= Task instructions =
Each of the records must appear again, exactly as it was written.

--------------------------------

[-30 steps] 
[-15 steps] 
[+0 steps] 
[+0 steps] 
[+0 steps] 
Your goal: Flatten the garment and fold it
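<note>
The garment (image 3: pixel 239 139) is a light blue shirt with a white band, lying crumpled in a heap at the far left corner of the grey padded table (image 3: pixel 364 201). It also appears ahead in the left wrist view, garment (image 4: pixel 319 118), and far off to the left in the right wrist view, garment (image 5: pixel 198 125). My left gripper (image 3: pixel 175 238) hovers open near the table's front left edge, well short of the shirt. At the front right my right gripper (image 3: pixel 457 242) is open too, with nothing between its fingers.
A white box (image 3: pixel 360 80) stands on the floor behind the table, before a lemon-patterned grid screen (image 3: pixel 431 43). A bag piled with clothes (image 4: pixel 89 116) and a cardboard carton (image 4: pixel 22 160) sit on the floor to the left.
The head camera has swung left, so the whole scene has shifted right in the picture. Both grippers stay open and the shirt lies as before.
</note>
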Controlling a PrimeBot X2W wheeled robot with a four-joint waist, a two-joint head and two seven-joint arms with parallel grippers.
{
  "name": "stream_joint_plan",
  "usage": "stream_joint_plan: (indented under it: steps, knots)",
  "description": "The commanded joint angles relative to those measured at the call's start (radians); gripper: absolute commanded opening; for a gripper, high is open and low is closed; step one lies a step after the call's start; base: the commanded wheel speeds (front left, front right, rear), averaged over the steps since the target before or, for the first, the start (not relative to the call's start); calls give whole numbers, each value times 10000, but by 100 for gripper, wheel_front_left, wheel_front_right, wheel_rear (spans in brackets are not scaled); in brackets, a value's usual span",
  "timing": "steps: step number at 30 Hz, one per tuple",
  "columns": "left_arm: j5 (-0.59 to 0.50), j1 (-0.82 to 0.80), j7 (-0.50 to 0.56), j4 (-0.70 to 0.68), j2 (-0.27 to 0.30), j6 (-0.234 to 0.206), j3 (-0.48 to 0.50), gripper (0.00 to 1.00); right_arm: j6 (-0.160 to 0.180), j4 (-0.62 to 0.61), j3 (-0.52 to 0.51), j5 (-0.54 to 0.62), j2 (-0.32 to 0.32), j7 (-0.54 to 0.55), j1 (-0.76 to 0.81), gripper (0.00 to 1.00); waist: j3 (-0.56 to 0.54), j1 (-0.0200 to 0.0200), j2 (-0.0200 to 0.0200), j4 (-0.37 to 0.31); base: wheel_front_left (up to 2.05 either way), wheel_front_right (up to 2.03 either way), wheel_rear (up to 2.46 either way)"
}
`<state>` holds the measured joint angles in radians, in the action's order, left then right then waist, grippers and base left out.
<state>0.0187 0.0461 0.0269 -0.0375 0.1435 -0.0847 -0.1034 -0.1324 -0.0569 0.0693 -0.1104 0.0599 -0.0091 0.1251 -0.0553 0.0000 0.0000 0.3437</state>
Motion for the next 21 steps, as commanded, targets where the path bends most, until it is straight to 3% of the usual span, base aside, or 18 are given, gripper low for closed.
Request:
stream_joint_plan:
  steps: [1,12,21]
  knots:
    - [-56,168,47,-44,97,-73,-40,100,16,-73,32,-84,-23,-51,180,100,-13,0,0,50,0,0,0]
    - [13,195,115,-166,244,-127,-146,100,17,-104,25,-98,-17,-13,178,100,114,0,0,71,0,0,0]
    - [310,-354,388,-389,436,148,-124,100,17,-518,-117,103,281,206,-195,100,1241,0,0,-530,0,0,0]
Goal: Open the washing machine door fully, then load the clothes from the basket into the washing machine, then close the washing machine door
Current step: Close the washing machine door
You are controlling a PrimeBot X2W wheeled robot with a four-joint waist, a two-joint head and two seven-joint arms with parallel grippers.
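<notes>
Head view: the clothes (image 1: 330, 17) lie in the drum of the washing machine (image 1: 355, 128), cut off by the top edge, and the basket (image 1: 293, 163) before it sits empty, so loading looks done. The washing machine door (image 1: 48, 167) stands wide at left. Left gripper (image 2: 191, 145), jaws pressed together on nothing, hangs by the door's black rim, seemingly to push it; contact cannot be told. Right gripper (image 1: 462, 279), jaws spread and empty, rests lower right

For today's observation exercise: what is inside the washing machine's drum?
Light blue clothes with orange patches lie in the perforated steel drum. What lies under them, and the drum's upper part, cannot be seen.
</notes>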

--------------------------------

= Answer box =
[-30 steps] 
[-15 steps] 
[+0 steps] 
[+0 steps] 
[+0 steps] 
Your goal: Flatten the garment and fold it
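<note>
The garment (image 3: pixel 239 139) is a light blue shirt with a white band, lying crumpled in a heap at the far left corner of the grey padded table (image 3: pixel 364 201). It also appears ahead in the left wrist view, garment (image 4: pixel 319 118), and far off to the left in the right wrist view, garment (image 5: pixel 198 125). My left gripper (image 3: pixel 175 238) hovers open near the table's front left edge, well short of the shirt. At the front right my right gripper (image 3: pixel 457 242) is open too, with nothing between its fingers.
A white box (image 3: pixel 360 80) stands on the floor behind the table, before a lemon-patterned grid screen (image 3: pixel 431 43). A bag piled with clothes (image 4: pixel 89 116) and a cardboard carton (image 4: pixel 22 160) sit on the floor to the left.
The head camera has swung left, so the whole scene has shifted right in the picture. Both grippers stay open and the shirt lies as before.
</note>
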Controlling a PrimeBot X2W wheeled robot with a four-joint waist, a two-joint head and two seven-joint arms with parallel grippers.
{
  "name": "stream_joint_plan",
  "usage": "stream_joint_plan: (indented under it: steps, knots)",
  "description": "The commanded joint angles relative to those measured at the call's start (radians); gripper: absolute commanded opening; for a gripper, high is open and low is closed; step one lies a step after the call's start; base: the commanded wheel speeds (front left, front right, rear), averaged over the steps since the target before or, for the first, the start (not relative to the call's start); calls give whole numbers, each value times 10000, but by 100 for gripper, wheel_front_left, wheel_front_right, wheel_rear (spans in brackets are not scaled); in brackets, a value's usual span",
  "timing": "steps: step number at 30 Hz, one per tuple",
  "columns": "left_arm: j5 (-0.59 to 0.50), j1 (-0.82 to 0.80), j7 (-0.50 to 0.56), j4 (-0.70 to 0.68), j2 (-0.27 to 0.30), j6 (-0.234 to 0.206), j3 (-0.48 to 0.50), gripper (0.00 to 1.00); right_arm: j6 (-0.160 to 0.180), j4 (-0.62 to 0.61), j3 (-0.52 to 0.51), j5 (-0.54 to 0.62), j2 (-0.32 to 0.32), j7 (-0.54 to 0.55), j1 (-0.76 to 0.81), gripper (0.00 to 1.00); waist: j3 (-0.56 to 0.54), j1 (-0.0200 to 0.0200), j2 (-0.0200 to 0.0200), j4 (-0.37 to 0.31); base: wheel_front_left (up to 2.05 either way), wheel_front_right (up to 2.03 either way), wheel_rear (up to 2.46 either way)"
}
`<state>` holds the measured joint angles in radians, in the action's order, left then right then waist, grippers and base left out.
<state>0.0187 0.0461 0.0269 -0.0375 0.1435 -0.0847 -0.1034 -0.1324 -0.0569 0.0693 -0.1104 0.0599 -0.0091 0.1251 -0.0553 0.0000 0.0000 0.3437</state>
Motion for the next 21 steps, as commanded, targets where the path bends most, until it is straight to 3% of the usual span, base aside, or 18 are given, gripper low for closed.
Request:
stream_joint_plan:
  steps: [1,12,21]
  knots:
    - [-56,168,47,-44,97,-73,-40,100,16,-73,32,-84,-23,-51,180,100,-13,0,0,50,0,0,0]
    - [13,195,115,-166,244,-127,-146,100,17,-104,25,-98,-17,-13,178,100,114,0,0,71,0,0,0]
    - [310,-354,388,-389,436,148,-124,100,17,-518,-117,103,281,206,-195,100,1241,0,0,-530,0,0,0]
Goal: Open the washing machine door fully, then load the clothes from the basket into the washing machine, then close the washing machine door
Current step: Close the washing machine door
You are controlling a PrimeBot X2W wheeled robot with a four-joint waist, a two-joint head and two seven-joint arms with parallel grippers.
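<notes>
Head view: the clothes (image 1: 330, 17) lie in the drum of the washing machine (image 1: 355, 128), cut off by the top edge, and the basket (image 1: 293, 163) before it sits empty, so loading looks done. The washing machine door (image 1: 48, 167) stands wide at left. Left gripper (image 2: 191, 145), jaws pressed together on nothing, hangs by the door's black rim, seemingly to push it; contact cannot be told. Right gripper (image 1: 462, 279), jaws spread and empty, rests lower right

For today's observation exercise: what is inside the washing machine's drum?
Light blue clothes with orange patches lie in the perforated steel drum. What lies under them, and the drum's upper part, cannot be seen.
</notes>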

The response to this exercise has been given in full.